Devandas has been charged with writing a report on how the Convention on the Rights of Persons with Disabilities (CRPD), adopted by the U.N. in 2006 and in effect since 2008, should be applied in the medical arena. The discussions in Geneva will inform Devandas’ report, which will be presented to the U.N. Human Rights Council in 2020.

“The report could be very impactful—it could shape international law and customs,” Dean Ouellette said. “This process has been used to develop others reports that have been adopted, and every country that ratifies a convention is then bound to follow that law.” For example, since the CRPD was signed, it has been ratified by 168 countries and the European Union and has caused a sea change in how people with disabilities are perceived and treated.

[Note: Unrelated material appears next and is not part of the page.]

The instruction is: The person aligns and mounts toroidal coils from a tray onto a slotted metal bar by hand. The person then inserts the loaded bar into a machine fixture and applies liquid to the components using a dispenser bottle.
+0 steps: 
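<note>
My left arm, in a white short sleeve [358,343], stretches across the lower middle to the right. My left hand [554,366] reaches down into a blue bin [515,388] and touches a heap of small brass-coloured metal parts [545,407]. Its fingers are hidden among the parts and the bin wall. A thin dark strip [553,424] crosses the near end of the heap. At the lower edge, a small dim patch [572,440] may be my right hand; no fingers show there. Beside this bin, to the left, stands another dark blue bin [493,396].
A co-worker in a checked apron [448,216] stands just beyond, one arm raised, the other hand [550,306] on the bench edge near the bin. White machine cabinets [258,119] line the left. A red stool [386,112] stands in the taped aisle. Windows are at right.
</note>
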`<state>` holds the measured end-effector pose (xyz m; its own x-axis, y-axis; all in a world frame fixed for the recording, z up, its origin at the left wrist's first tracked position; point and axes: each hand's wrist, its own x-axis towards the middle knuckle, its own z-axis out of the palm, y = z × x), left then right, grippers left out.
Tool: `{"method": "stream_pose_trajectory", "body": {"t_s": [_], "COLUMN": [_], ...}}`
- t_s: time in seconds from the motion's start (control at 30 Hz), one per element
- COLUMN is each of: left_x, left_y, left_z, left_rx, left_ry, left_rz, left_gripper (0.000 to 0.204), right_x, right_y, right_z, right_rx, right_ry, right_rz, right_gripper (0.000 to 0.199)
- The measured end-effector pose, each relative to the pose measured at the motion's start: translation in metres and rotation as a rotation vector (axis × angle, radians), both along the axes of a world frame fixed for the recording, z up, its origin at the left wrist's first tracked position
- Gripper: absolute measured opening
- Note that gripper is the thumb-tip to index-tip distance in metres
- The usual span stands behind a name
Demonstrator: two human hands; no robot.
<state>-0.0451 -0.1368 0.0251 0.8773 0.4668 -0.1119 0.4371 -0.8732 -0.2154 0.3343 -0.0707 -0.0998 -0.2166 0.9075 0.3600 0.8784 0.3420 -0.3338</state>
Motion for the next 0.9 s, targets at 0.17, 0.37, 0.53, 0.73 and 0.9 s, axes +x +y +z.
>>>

“The convention recognizes the inherent dignity of every individual and asks us to make sure that people with disabilities have a voice in decisions that have to do with them, as well as consider the disability perspective in these complex legal and medical cases,” Dean Ouellette explained.

An important goal of this Expert Group Meeting was to clarify the purpose of the CRPD as it relates to bioethics.

“Bioethicists tend to favor new technologies and using them to advance what they see as health, but there is common ground with the disability community, which understands that there can be very high quality of life with disability, and that disability actually adds to human diversity,” she said. “We need to include both perspectives as a matter of fairness, equity, and inclusion.”

Devandas, a lawyer and human rights expert from Costa Rica, plans to be in touch with the panelists as she reaches her conclusions—based on their expert testimony—about decisions at the beginning and end of life; recommendations regarding children with disabilities and body modification at the behest of their parents; and how to address a medical community that views disability as something to be cured or fixed. Dean Ouellette stated, “I’m sure there will be continuing discussions around the report, and lines may be drawn.”

There will certainly be future collaborations among the panelists, said Dean Ouellette, who is working on an article addressing the ability of people with disabilities to participate in human subject research—a topic very much informed by the discussions in Geneva.

“Studies on cancer treatments, diabetes, and other conditions that affect people with and without disabilities exclude people with disabilities,” she said. “There’s a human rights issue and an equality issue there.”